## Your assignment
Word for word, retype the lines from the one containing "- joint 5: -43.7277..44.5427" to the one containing "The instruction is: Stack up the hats" below, keeping both end lines and dropping the pictures.

Saved entries

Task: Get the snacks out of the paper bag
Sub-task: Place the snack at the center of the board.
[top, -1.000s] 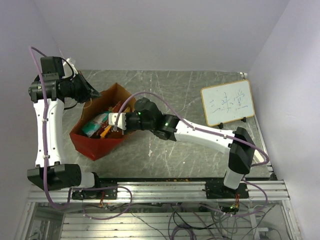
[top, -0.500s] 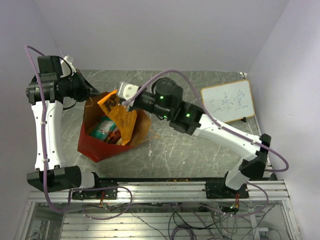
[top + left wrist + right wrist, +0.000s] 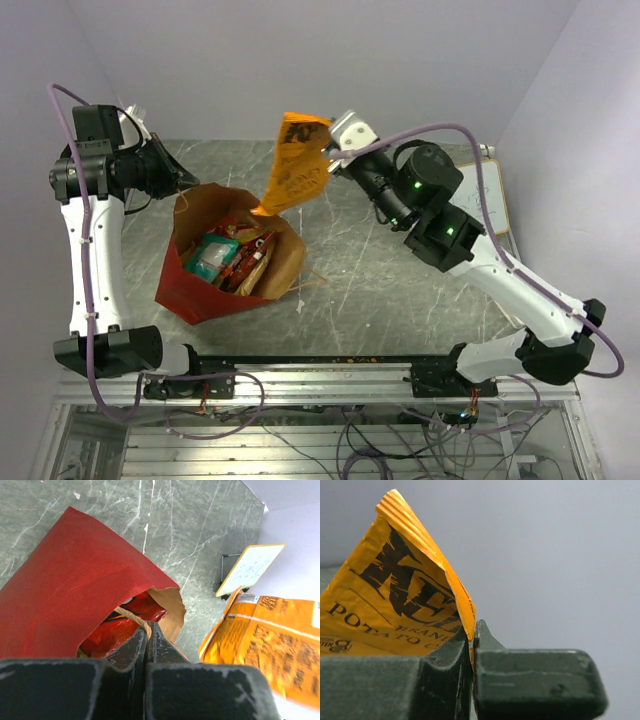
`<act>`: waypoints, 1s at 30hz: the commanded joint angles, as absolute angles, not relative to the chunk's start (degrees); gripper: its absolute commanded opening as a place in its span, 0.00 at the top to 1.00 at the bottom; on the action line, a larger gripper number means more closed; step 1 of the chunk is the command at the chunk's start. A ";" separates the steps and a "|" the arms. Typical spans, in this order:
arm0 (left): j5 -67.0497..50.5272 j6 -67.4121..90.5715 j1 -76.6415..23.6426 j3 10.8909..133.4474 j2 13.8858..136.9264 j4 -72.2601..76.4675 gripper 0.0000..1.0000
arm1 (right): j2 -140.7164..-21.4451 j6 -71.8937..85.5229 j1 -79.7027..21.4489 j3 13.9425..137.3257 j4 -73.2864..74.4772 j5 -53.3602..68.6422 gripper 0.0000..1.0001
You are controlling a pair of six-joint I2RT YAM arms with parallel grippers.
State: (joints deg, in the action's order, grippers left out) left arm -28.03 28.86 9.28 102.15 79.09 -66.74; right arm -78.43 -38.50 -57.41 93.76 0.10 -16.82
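The paper bag [image 3: 190,295], red outside and brown inside, stands open at the left of the table with several snack packets [image 3: 235,262] inside. My left gripper [image 3: 188,183] is shut on the bag's twine handle [image 3: 131,616] at its far rim; the red bag wall [image 3: 75,580] fills the left wrist view. My right gripper [image 3: 333,160] is shut on the edge of an orange chip packet [image 3: 292,165] and holds it in the air above and behind the bag. The packet shows in the right wrist view [image 3: 385,600] and the left wrist view [image 3: 270,645].
A white framed whiteboard [image 3: 488,205] stands at the far right of the table, partly behind my right arm; it shows in the left wrist view [image 3: 250,567]. The grey marbled table [image 3: 380,280] stretches between bag and board. Walls close in behind and on both sides.
My right gripper has pulled the orange packet up out of the bag and carried it up and to the right. The bag has stood up more upright; my left gripper stays on the handle.
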 commanded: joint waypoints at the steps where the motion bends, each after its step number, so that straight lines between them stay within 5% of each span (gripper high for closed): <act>1: -28.55 26.82 9.59 104.61 80.21 -67.92 0.93 | -74.55 -30.26 -48.27 86.06 -1.64 -16.53 1.00; 10: -28.22 26.15 6.81 105.10 80.41 -66.85 0.93 | -81.86 -28.19 -34.65 77.05 -6.79 -6.93 1.00; 20: -34.22 27.86 -0.21 94.67 72.78 -57.63 0.93 | -94.66 -34.54 -28.61 83.19 -8.69 -1.31 1.00; 30: -37.75 24.84 -5.34 85.75 64.62 -58.43 0.93 | -82.58 -29.97 -34.79 59.40 -3.65 3.68 1.00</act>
State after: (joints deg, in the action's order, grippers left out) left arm -34.81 27.16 -4.05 87.90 68.16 -59.16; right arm -89.76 -31.66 -30.48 68.88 -3.57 0.75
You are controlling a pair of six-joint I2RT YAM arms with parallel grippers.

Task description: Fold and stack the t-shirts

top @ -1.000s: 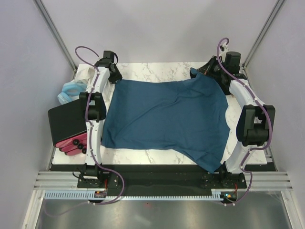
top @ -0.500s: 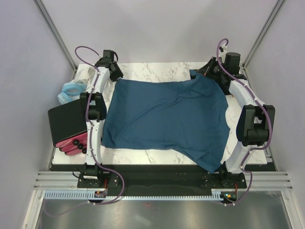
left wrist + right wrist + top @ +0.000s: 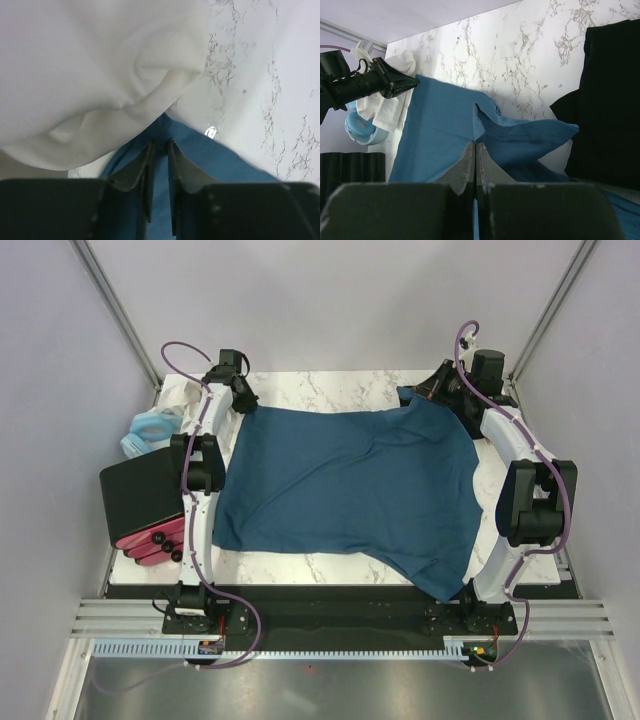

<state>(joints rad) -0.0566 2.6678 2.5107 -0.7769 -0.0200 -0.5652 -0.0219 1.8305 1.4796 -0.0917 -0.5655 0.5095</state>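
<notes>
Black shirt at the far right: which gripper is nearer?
Right. The right gripper is pinching the teal shirt at its far-right corner, right beside the black shirt. The left gripper is at the teal shirt's far-left corner, across the table.
</notes>
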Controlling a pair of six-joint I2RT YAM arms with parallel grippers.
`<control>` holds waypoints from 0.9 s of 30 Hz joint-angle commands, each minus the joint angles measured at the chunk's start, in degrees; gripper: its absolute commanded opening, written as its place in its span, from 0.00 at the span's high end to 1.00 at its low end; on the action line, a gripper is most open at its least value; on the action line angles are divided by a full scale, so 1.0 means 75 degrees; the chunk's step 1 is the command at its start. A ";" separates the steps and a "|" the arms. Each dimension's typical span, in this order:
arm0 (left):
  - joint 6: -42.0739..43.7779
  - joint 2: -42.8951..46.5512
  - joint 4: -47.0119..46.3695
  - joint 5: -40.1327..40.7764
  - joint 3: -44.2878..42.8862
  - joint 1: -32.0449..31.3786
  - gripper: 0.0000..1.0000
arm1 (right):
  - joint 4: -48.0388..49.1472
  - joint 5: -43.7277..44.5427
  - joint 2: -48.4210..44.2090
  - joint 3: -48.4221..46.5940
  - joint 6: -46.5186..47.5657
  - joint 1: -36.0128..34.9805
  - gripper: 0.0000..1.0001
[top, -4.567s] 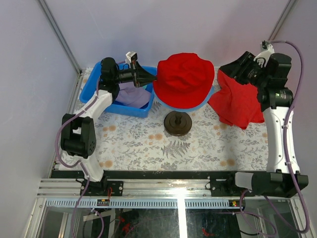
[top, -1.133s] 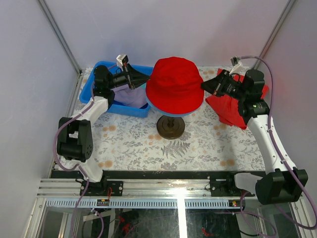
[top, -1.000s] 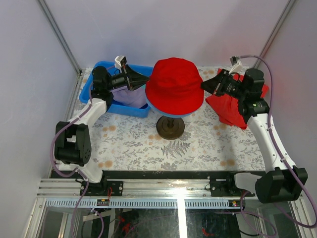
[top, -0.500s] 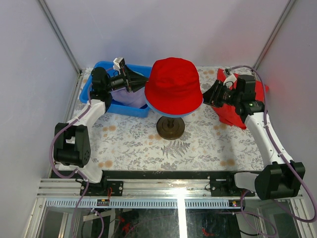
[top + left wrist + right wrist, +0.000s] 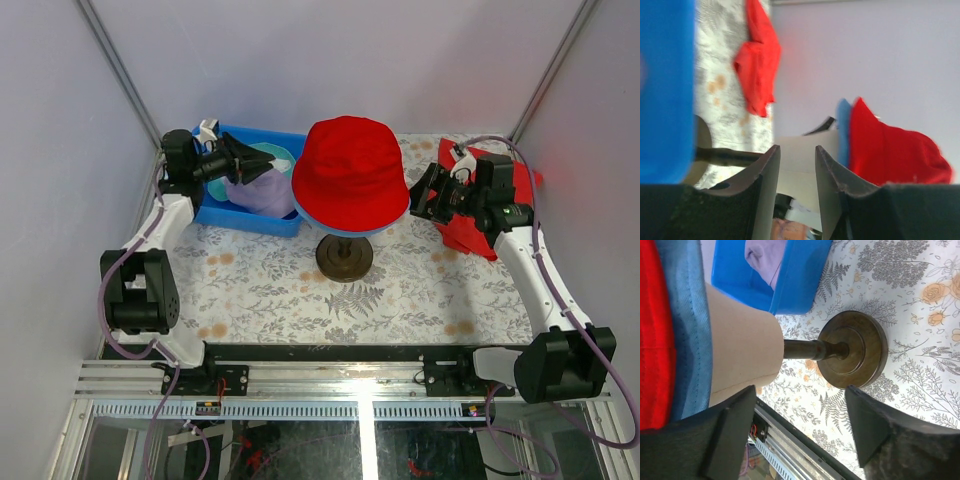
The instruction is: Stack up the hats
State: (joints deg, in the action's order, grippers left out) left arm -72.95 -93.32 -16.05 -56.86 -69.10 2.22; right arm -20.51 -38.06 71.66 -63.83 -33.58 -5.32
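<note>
The red hat sits on top of the blue hat, both on the beige mannequin head; only the blue brim shows. The pale lilac hat and the teal hat lie in the blue bin. My left gripper is open and empty over the bin, left of the red hat. In the left wrist view the gripper points at the head, blue brim and red hat. My right gripper is wide open and empty just right of the hats; its wrist view shows the blue hat.
The mannequin head stands on a dark round base mid-table. A flat red cloth lies under my right arm at the back right. The booth walls close in behind and at both sides.
My left gripper has drawn back left from the red hat's brim to over the bin. My right gripper has moved nearer the front beside the hats. The red hat now sits settled on the blue one.
</note>
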 commanded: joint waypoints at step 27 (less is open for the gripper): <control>0.1631 -0.2676 0.4355 0.3494 -0.2922 0.0597 0.44 | 0.0187 0.0305 -0.0507 0.0571 0.0412 0.0829 0.00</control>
State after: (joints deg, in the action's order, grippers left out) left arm -56.77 -111.92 20.12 -31.77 -87.57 6.57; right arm -21.12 -35.00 69.45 -60.10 -31.42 -0.56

## Written answer
  - joint 5: -43.7277..44.5427
  - joint 2: -48.4210..44.2090
  - joint 3: -48.4221..46.5940
  - joint 6: -46.5186..47.5657
  - joint 1: -36.0128..34.9805
  - gripper: 0.0000..1.0001
[top, -4.567s] 
[top, -1.133s] 
[top, -1.000s] 
[top, -0.500s] 
[top + left wrist + right wrist, +0.000s] 
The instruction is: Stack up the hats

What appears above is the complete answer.